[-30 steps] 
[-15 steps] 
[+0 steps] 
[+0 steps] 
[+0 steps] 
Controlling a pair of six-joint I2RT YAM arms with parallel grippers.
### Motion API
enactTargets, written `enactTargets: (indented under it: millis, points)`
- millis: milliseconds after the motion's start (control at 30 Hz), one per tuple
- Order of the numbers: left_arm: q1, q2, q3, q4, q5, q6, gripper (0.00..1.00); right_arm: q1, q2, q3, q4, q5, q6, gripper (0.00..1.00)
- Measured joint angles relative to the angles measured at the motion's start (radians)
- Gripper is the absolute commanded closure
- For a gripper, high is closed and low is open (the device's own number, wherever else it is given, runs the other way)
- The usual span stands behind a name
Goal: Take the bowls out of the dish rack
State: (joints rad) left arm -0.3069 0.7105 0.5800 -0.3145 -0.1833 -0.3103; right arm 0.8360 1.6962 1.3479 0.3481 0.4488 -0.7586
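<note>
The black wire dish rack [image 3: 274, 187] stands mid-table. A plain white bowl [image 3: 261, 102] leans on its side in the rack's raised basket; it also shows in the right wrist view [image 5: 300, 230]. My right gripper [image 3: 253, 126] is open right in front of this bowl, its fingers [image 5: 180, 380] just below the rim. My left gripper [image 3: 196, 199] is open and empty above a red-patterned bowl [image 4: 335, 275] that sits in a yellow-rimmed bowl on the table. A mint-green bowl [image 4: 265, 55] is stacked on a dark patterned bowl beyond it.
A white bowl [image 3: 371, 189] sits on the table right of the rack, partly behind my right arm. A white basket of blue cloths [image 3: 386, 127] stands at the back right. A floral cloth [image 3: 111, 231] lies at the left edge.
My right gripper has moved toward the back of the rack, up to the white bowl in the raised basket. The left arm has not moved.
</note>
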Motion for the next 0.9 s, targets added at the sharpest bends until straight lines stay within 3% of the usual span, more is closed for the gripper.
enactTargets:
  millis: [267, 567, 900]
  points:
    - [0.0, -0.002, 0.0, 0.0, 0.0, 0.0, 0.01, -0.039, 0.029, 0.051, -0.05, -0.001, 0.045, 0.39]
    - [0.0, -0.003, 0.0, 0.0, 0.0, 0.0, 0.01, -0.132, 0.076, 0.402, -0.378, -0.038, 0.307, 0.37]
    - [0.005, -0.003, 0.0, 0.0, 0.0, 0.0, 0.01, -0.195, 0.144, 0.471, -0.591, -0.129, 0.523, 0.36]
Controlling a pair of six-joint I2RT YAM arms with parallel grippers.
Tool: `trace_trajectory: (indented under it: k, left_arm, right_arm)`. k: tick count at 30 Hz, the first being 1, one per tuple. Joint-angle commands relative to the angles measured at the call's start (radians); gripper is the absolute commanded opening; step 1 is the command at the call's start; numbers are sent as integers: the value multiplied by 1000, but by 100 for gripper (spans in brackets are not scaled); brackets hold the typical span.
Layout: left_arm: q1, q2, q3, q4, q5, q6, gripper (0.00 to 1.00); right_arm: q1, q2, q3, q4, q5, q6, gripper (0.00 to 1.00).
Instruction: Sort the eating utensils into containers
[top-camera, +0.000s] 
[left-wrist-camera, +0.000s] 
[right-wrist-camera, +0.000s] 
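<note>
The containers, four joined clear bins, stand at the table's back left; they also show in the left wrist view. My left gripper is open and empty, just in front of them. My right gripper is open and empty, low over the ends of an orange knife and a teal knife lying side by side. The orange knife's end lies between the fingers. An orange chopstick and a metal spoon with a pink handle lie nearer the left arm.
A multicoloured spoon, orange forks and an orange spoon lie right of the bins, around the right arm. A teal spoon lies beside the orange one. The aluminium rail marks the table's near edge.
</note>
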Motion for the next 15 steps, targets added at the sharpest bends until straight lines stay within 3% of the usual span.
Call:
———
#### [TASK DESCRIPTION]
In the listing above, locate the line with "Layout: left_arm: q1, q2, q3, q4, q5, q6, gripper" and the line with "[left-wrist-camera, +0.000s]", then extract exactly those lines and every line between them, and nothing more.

#### [SOLUTION FOR THIS TASK]
Layout: left_arm: q1, q2, q3, q4, q5, q6, gripper (0.00 to 1.00); right_arm: q1, q2, q3, q4, q5, q6, gripper (0.00 to 1.00).
Instruction: Sort the eating utensils into containers
[top-camera, +0.000s] 
[left-wrist-camera, +0.000s] 

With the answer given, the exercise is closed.